→ **What this task involves**: The full listing, returned exactly and free of pictures, is the expected answer.
Exercise data: Begin
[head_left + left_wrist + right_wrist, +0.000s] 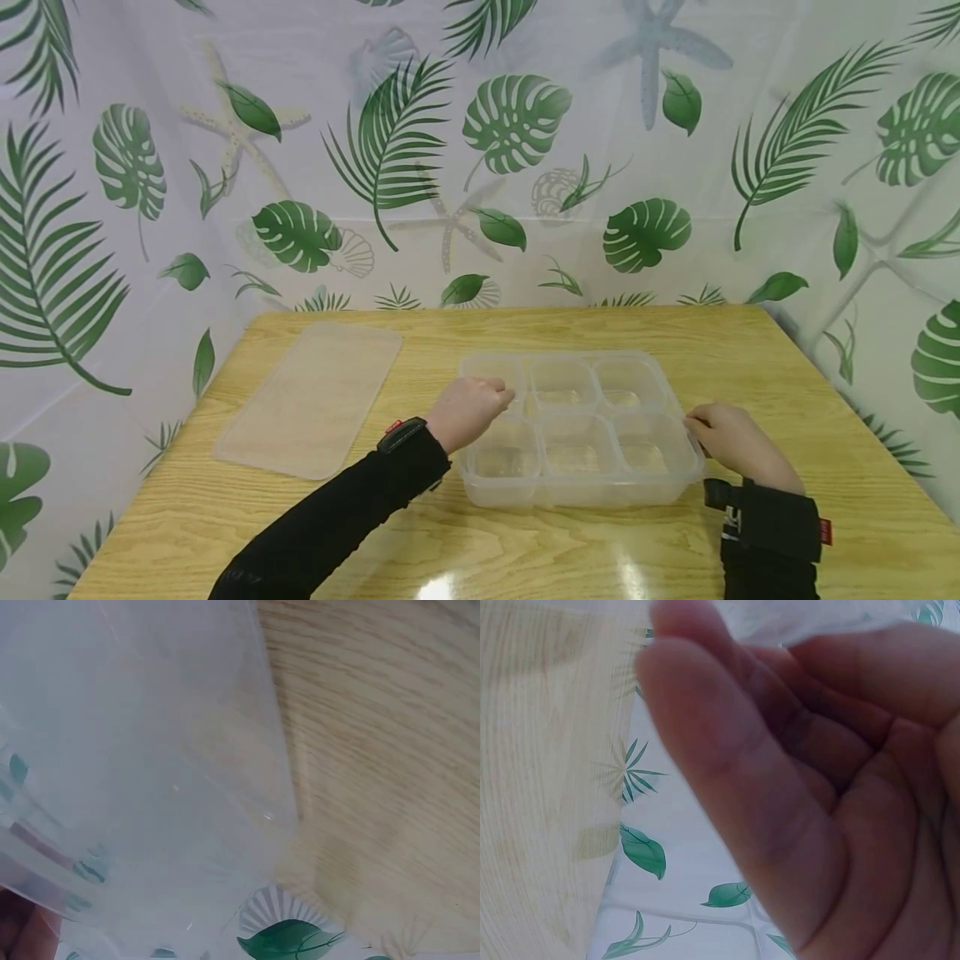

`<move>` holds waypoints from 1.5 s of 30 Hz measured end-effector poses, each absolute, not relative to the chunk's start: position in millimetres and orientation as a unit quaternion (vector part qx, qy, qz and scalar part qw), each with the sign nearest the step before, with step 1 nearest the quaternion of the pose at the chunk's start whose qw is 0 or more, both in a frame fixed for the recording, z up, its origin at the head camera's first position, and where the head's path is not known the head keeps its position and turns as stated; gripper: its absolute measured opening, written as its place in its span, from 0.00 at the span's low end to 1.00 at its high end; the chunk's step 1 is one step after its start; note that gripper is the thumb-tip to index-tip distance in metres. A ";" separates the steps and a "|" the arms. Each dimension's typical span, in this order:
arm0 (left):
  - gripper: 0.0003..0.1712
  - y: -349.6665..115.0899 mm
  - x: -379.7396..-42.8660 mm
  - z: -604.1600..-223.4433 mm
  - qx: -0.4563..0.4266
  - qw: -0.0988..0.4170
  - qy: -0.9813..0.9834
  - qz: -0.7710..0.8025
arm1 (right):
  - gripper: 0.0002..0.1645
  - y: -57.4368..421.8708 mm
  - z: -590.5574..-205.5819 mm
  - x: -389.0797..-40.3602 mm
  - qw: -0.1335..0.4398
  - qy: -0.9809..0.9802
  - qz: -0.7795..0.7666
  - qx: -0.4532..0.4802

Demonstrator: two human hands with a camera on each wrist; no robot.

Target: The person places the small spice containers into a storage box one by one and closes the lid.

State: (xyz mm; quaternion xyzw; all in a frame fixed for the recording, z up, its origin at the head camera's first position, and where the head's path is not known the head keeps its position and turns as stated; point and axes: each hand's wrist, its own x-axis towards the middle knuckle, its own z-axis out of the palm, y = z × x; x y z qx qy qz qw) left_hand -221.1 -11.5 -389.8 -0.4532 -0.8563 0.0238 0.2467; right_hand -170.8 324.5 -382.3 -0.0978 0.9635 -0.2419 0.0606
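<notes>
A translucent plastic box with six compartments (577, 482) is in the middle of the wooden table in the head view. At its left side, my left hand (468, 412) grips the rim with curled fingers. The left wrist view shows the box's cloudy wall (165, 772) up close, with part of the fingers (36, 934) at the lower left corner. My right hand (742, 442) pinches the right rim. In the right wrist view, the curled fingers (727, 765) fill much of the picture, and only a strip of the box shows at the top.
A flat translucent rectangular lid (315, 404) lies on the table (570, 554) to the left of the box. Behind and beside the table hangs a white cloth (570, 250) printed with green leaves, starfish and shells.
</notes>
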 end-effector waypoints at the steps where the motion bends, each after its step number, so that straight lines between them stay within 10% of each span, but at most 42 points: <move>1: 0.04 -11.3 -221.3 -390.1 -0.452 0.242 -0.859 0.023 | 0.15 324.5 -382.5 -170.5 0.061 0.963 -0.243 -0.097; 21: 0.04 -8.1 -222.0 -395.4 -0.442 0.135 -0.886 -0.027 | 0.16 324.3 -382.1 -169.4 0.064 0.965 -0.236 -0.095; 45: 0.14 -7.7 -223.9 -397.5 -0.424 0.136 -0.895 -0.034 | 0.15 324.2 -381.5 -170.6 0.056 0.967 -0.228 -0.100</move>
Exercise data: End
→ **Response to this task**:
[head_left + left_wrist + right_wrist, +0.000s] 

`<move>` holds waypoints from 1.5 s of 30 Hz measured end-effector poses, each absolute, not relative to the chunk's start: position in millimetres and orientation as a unit quaternion (vector part qx, qy, qz and scalar part qw), each with the sign nearest the step before, with step 1 nearest the quaternion of the pose at the chunk's start whose qw is 0 or more, both in a frame fixed for the recording, z up, its origin at the head camera's first position, and where the head's path is not known the head keeps its position and turns as stated; gripper: its absolute measured opening, written as its place in its span, from 0.00 at the span's low end to 1.00 at its high end; the chunk's step 1 is one step after its start; note that gripper is the thumb-tip to index-tip distance in metres. A ";" separates the steps and a "|" the arms. Each dimension's typical span, in this order:
arm0 (left):
  - gripper: 0.0003..0.1712
  - y: -349.6665..115.0899 mm
  - x: -379.7396..-42.8660 mm
  - z: -604.1600..-223.4433 mm
  - qx: -0.4563..0.4266
  - qw: -0.0988..0.4170
  - qy: -0.9813..0.9834
  - qz: -0.7710..0.8025
arm1 (right):
  - gripper: 0.0002..0.1645
  - y: -57.4368..421.8708 mm
  - z: -590.5574..-205.5819 mm
  - x: -389.0797..-40.3602 mm
  - qw: -0.1335..0.4398
  - qy: -0.9809..0.9802
  - qz: -0.7795..0.7666
  - qx: -0.4532..0.4802

Demonstrator: two human hands with a camera on each wrist; no robot.

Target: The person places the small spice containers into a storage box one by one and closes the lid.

State: (xyz mm; quaternion xyzw; all in a frame fixed for the recording, z up, its origin at the head camera's first position, and where the head's path is not known the head keeps its position and turns as stated; point and axes: each hand's wrist, its own x-axis towards the middle knuckle, its own z-axis out of the palm, y = z × x; x y z qx qy qz qw) left_hand -221.1 -11.5 -389.8 -0.4532 -0.8563 0.0238 0.2467; right_hand -170.8 324.5 -382.3 -0.0978 0.9635 -0.2419 0.0606
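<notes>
A translucent plastic box with six compartments (577, 482) is in the middle of the wooden table in the head view. At its left side, my left hand (468, 412) grips the rim with curled fingers. The left wrist view shows the box's cloudy wall (165, 772) up close, with part of the fingers (36, 934) at the lower left corner. My right hand (742, 442) pinches the right rim. In the right wrist view, the curled fingers (727, 765) fill much of the picture, and only a strip of the box shows at the top.
A flat translucent rectangular lid (315, 404) lies on the table (570, 554) to the left of the box. Behind and beside the table hangs a white cloth (570, 250) printed with green leaves, starfish and shells.
</notes>
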 end-effector waypoints at the steps where the motion bends, each after its step number, so that straight lines between them stay within 10% of each span, but at most 42 points: <move>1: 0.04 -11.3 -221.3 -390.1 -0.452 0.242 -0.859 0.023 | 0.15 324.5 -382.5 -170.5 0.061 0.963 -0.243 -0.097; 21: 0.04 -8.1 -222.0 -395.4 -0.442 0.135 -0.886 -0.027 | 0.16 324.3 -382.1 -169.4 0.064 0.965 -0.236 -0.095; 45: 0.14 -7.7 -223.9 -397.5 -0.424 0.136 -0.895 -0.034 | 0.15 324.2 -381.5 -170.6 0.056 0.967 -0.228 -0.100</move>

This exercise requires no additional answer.